De fait, Lascano semble évoluer dans un pays qui, malgré les purges et les commissions d’enquête, avance lentement mais sûrement vers l’amnistie de bourreaux dont on ne peut pas définitivement se débarrasser, et vers l’oubli. Et, en fin de compte, son retour apparaît presque aussi embarrassant pour ses adversaires que pour ses alliés. Son combat contre les militaires et sa nouvelle enquête clandestine ravivent en effet des souvenirs douloureux que personne, si ce n’est le procureur Pereyra, n’a envie de regarder en face. Ainsi pense Fuseli, l’ami de Lascano qui a fui au Brésil :

« Ici c’est la vie, tandis que Buenos Aires n’est plus pour lui, et pour beaucoup d’autres, qu’un endroit imprégné, contaminé par l’horreur et la mort. C’est là-bas qu’est enterré son fils, une blessure incurable. C’est aussi là-bas qu’est resté Lascano, son grand ami, en plein milieu de la rue, descendu par un groupe d’intervention comme un chien. Sur les pavés doivent encore résonner les cris de ceux qu’on a torturés, de ceux qu’on a exécutés, des jeunes gens qu’on a balancés à la mer depuis un avion ainsi que les pleurs des pères, des mères, des amis, des amants à qui ils manqueront à jamais. Rentrer. Pour y retrouver qui ? Et avec qui ? Les assassins courent toujours les rues et se portent à merveille. Quand il repense à sa ville, il imagine un endroit où la nuit est définitivement tombée, et il ressent une drôle d’impression chaque fois qu’il se remémore son nom : Buenos Aires ».

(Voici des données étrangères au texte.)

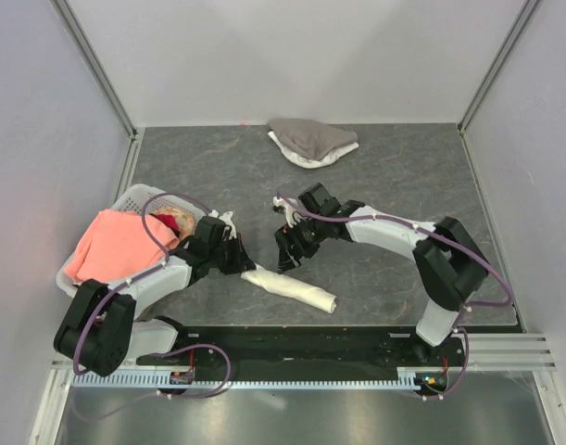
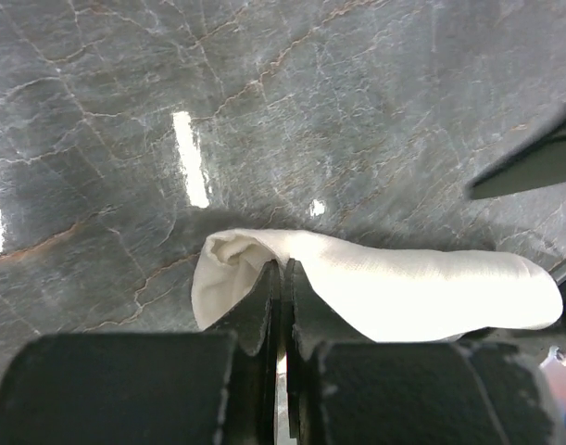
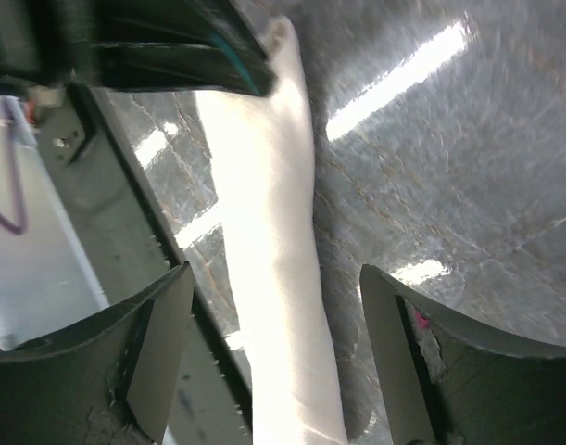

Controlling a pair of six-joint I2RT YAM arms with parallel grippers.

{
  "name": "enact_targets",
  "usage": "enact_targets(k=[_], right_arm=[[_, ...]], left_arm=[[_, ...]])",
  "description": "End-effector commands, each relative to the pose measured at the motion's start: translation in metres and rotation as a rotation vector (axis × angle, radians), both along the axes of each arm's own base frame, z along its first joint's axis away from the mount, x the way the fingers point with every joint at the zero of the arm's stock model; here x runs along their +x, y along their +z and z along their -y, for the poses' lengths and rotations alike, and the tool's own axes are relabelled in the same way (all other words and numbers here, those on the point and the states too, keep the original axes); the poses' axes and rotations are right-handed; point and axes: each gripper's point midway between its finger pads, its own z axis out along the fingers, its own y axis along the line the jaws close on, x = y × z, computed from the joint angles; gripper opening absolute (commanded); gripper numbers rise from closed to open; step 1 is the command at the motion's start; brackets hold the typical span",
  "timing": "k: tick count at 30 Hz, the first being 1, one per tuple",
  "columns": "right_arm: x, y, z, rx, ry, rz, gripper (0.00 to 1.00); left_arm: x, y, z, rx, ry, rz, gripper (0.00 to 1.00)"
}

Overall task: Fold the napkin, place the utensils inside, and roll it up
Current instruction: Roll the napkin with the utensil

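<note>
At the near edge of the table (image 1: 403,176), btwn the two arms, the napkin (image 1: 290,289) lies as a finished-looking roll, slanting from the L gripper (image 1: 245,262) down toward the front rail. No utensils visible anywhere; prob. inside the roll, but can't confirm.

L gripper: clenched, fingers pressed flat together. In the wrist view the tips (image 2: 283,269) sit at the near side of the napkin's (image 2: 403,287) open left end, where the layers curl. Can't tell if a bit of cloth is pinched or if the tips just press against it. My read: it's parked there to pin that end so the roll doesn't spring loose.

R gripper (image 1: 287,260): jaws spread wide, grasping nothing. Its wrist view shows the two fingers straddling the napkin (image 3: 264,232) from above w/ clear gaps either side, no contact. Likely it hangs over the mid-section so it can come down and tidy or hold if the roll slackens.

Roll looks tight and even along its length, far end closed and rounded. Judging by that, the task is at or v. near its end.

Off to the side and well apart: a basket (image 1: 125,199) w/ a pink cloth (image 1: 116,243) on the left, a grey cloth heap (image 1: 310,141) at the back. Neither is in play.
</note>
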Motion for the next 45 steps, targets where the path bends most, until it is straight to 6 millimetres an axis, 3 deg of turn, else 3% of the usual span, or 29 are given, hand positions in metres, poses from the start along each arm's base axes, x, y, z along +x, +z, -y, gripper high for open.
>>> enact_targets(k=[1, 3, 8, 16, 21, 23, 24, 27, 28, 31, 37, 45], right_arm=[[0.011, -0.001, 0.011, -0.184, 0.014, 0.363, 0.82], [0.001, -0.009, 0.005, -0.218, 0.068, 0.417, 0.84], [-0.003, -0.021, -0.003, -0.258, 0.097, 0.484, 0.86], [-0.015, -0.046, -0.007, -0.293, 0.159, 0.465, 0.85], [-0.022, -0.059, -0.005, -0.312, 0.161, 0.412, 0.79], [-0.021, -0.064, -0.001, -0.345, 0.128, 0.393, 0.69], [-0.021, -0.070, 0.002, -0.367, 0.125, 0.389, 0.65], [-0.018, -0.084, 0.015, -0.451, 0.032, 0.341, 0.53], [-0.017, -0.086, 0.018, -0.463, -0.010, 0.318, 0.52], [-0.007, -0.090, 0.037, -0.497, -0.108, 0.271, 0.48], [0.023, -0.082, 0.076, -0.517, -0.325, 0.213, 0.44], [0.058, -0.089, 0.114, -0.558, -0.492, 0.179, 0.46]], left_arm=[[-0.003, -0.002, -0.002, 0.059, -0.014, -0.092, 0.02], [-0.003, -0.001, -0.001, 0.058, -0.017, -0.115, 0.02], [-0.004, -0.004, 0.001, 0.055, -0.021, -0.143, 0.02], [-0.002, -0.003, 0.003, 0.051, -0.029, -0.146, 0.02], [0.004, -0.001, 0.006, 0.047, -0.026, -0.139, 0.03], [0.006, 0.000, 0.008, 0.041, -0.025, -0.136, 0.06], [0.007, 0.002, 0.009, 0.037, -0.027, -0.131, 0.09], [0.012, 0.006, 0.008, 0.039, -0.016, -0.114, 0.28], [0.014, 0.011, 0.008, 0.038, -0.009, -0.096, 0.41], [0.024, 0.026, 0.002, 0.045, 0.024, -0.044, 0.62], [0.039, 0.060, -0.009, 0.054, 0.090, 0.072, 0.80], [0.045, 0.126, -0.021, 0.029, 0.133, 0.273, 0.90]])
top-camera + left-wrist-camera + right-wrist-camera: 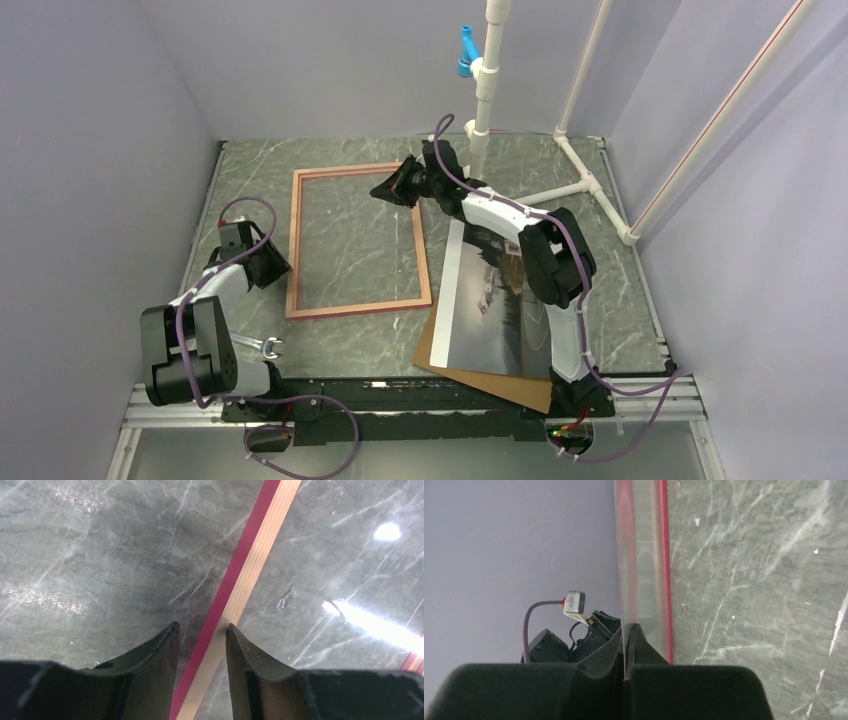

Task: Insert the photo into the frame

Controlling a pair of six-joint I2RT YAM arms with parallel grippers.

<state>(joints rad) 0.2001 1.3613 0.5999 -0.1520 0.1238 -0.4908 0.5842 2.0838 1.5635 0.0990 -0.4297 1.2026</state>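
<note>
Pinkish-red frame lying flat on a grey marble table, left of centre. Left gripper unclenched, jaws parted astride the frame's left rail. Right gripper clenched shut at the frame's far right corner; unclear whether pinching anything. Photo face up at near right, on a brown backing board, just beside the frame.

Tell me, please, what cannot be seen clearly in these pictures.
Photo: top view, the right arm covers its right side; its image is too small.
Brown board: top view, mostly under the photo.
Frame: top view, right gripper hides one corner; right wrist view is blurred, so a grip is unsure.
Left wrist view: edges cut off all but one frame strip.
</note>
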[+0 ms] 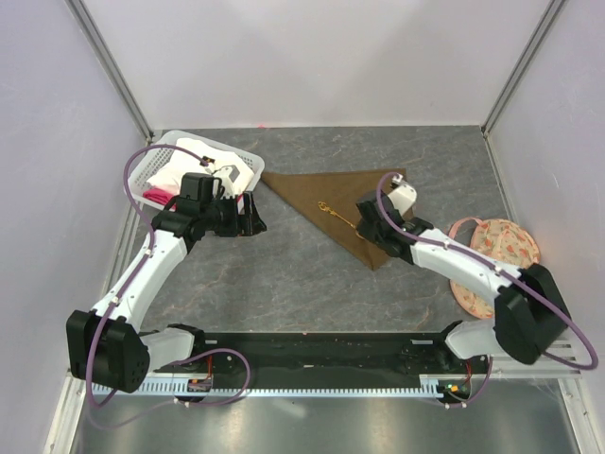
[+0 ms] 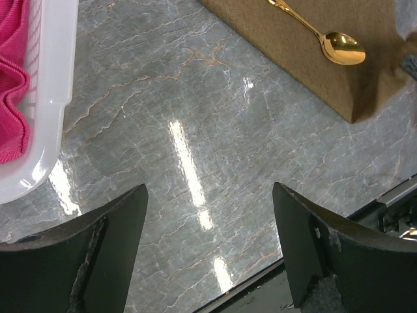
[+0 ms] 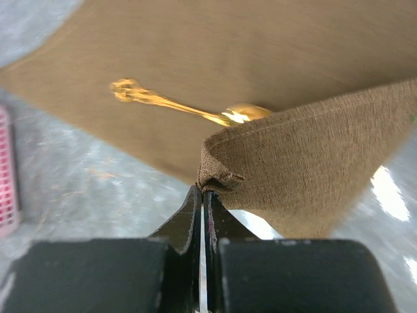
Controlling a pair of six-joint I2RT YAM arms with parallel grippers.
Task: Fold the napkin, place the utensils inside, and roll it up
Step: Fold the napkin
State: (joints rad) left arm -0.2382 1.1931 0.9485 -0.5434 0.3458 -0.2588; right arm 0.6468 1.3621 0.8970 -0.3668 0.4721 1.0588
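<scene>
Right gripper point(image 3: 203, 193) is clenched on a raised corner of the olive-brown napkin point(image 3: 273, 59), which lies folded as a triangle on the grey surface point(image 1: 284, 274). The gold spoon point(image 3: 171, 103) rests on the napkin just beyond this corner; its bowl seems partly hidden by the fold. Left gripper point(image 2: 208, 195) hangs released above the surface, between the white basket point(image 2: 55, 78) and the napkin's edge.

You have no text, label, brand, number or sign to read in any of the three views.
</scene>
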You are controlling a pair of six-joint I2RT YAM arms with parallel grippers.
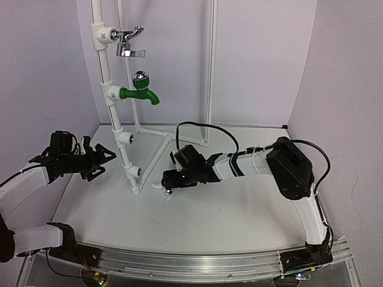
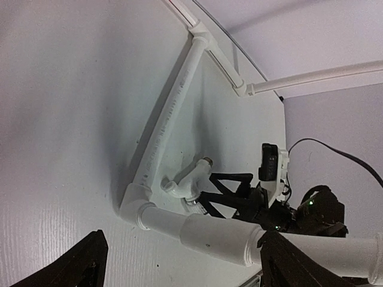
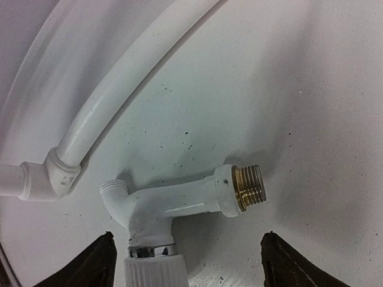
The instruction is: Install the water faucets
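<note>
One white plastic water faucet (image 3: 179, 200) lies on its side on the white table, with a brass threaded end (image 3: 248, 188) and a ribbed knob with a chrome ring (image 3: 152, 263). My right gripper (image 3: 187, 263) is open, its jaws standing either side of the faucet and not touching it. From above the faucet (image 1: 159, 186) lies just right of the pipe's foot, at the right gripper (image 1: 167, 179). It also shows in the left wrist view (image 2: 188, 182). My left gripper (image 1: 108, 161) is open and empty, left of the pipe, facing its lowest fitting (image 2: 215, 236).
A white pipe frame (image 1: 111, 113) stands at the back left. It carries an all-chrome lever tap (image 1: 128, 42), a green tap (image 1: 140, 89) and two bare fittings lower down (image 1: 125, 139), (image 1: 135, 173). Base pipes (image 1: 157, 134) run along the table behind the right gripper.
</note>
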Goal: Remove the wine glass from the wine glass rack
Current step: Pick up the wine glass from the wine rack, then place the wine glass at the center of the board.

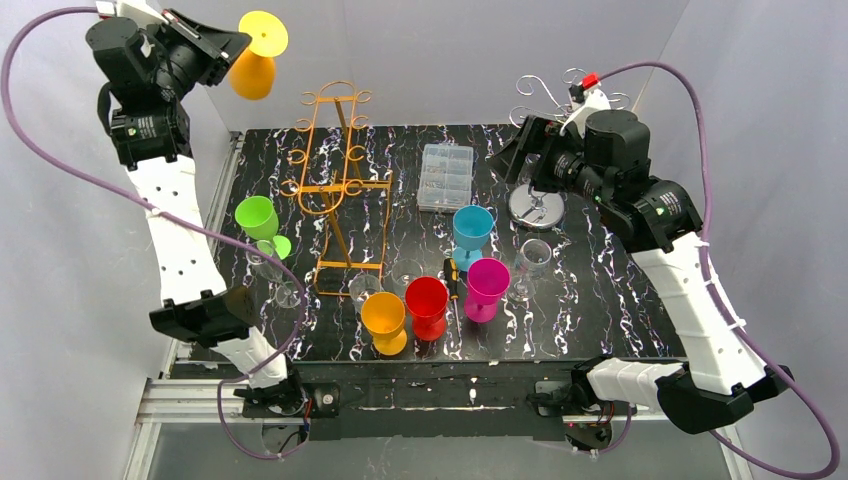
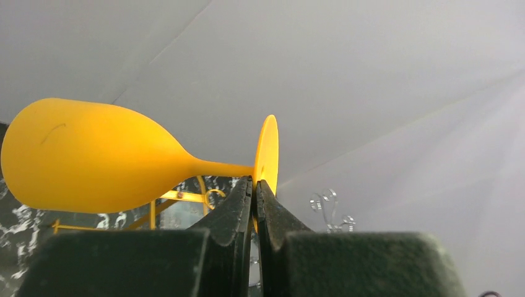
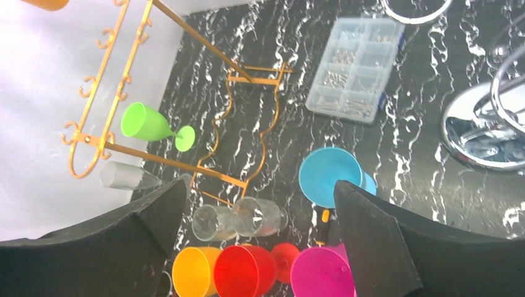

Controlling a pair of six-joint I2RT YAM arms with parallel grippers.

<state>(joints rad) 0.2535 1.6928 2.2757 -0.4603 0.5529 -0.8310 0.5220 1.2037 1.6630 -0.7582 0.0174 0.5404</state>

À côté des destinés des hommes que l’on croise ici : Lascano, Pereyra, Miranda, Fuseli, Giribaldi l’ancien militaire, se dessinent aussi en creux de magnifiques portraits de femmes. Compagnes, mères ou maîtresses, elles semblent vouloir définitivement se tourner vers l’avenir, vers la vie, sans pour autant oublier le passé. Là où les hommes suivent un destin qu’ils estiment tracé, elles cherchent, elles, à bouleverser ce destin, à le prendre en main.

Roman sur l’oubli – sa nécessité comme son impossibilité –, sur la fidélité aux hommes comme aux idéaux, sur un pays qui veut changer tout en restant le même ; le tout sur un mode onirique, noir, désespéré et incisif, Un voyou argentin est incontestablement un bien bel ouvrage et Ernesto Mallo un auteur qui gagne à être connu.